▶ _About this task_
Give back exactly the lines from the line that contains "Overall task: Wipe" to the last line of the listing below, inclusive, and no others.

▶ _Data shown_

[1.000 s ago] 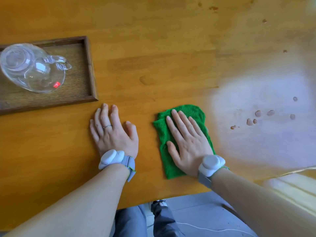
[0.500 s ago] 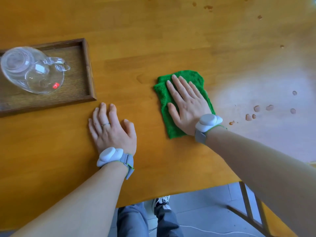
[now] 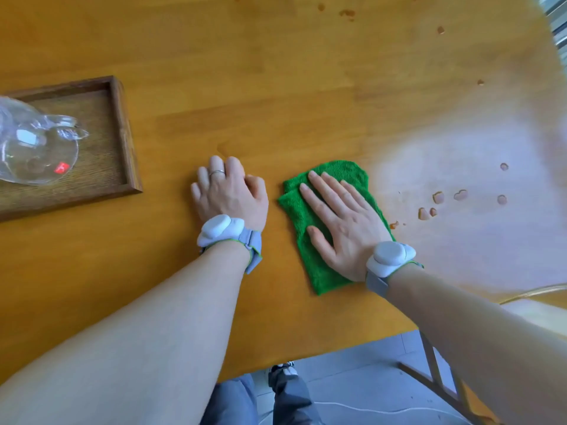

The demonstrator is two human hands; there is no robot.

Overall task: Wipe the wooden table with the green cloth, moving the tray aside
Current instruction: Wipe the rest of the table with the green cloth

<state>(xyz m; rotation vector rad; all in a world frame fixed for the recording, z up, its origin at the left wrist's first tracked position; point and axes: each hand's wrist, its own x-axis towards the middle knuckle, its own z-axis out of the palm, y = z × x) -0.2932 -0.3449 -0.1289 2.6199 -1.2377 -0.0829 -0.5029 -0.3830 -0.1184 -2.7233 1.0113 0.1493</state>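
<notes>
The green cloth lies folded on the wooden table, near its front edge and right of centre. My right hand presses flat on top of the cloth, fingers spread and pointing away and to the left. My left hand rests on the bare wood just left of the cloth, fingers slightly curled, holding nothing. The dark wooden tray sits at the left edge of the view, about a hand's width from my left hand.
A clear glass teapot stands on the tray. Several brownish droplets dot the table right of the cloth, and more lie at the far right. A wooden chair frame shows below the table's front edge.
My right hand has drawn the cloth back toward the table's front edge after pushing it away. My left hand stays on the wood, its fingers a little more curled.
</notes>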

▶ _Response to the task_
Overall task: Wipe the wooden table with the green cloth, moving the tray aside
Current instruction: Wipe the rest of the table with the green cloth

<state>(xyz m; rotation vector rad; all in a world frame fixed for the recording, z up, its origin at the left wrist's first tracked position; point and axes: each hand's wrist, its own x-axis towards the middle knuckle, its own z-axis out of the palm, y = z × x) -0.2932 -0.3449 -0.1289 2.6199 -1.2377 -0.0829 -0.5029 -0.3830 -0.1184 -2.7233 1.0113 0.1493</state>
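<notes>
The green cloth lies folded on the wooden table, near its front edge and right of centre. My right hand presses flat on top of the cloth, fingers spread and pointing away and to the left. My left hand rests on the bare wood just left of the cloth, fingers slightly curled, holding nothing. The dark wooden tray sits at the left edge of the view, about a hand's width from my left hand.
A clear glass teapot stands on the tray. Several brownish droplets dot the table right of the cloth, and more lie at the far right. A wooden chair frame shows below the table's front edge.
My right hand has drawn the cloth back toward the table's front edge after pushing it away. My left hand stays on the wood, its fingers a little more curled.
</notes>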

Output for the exercise is complete.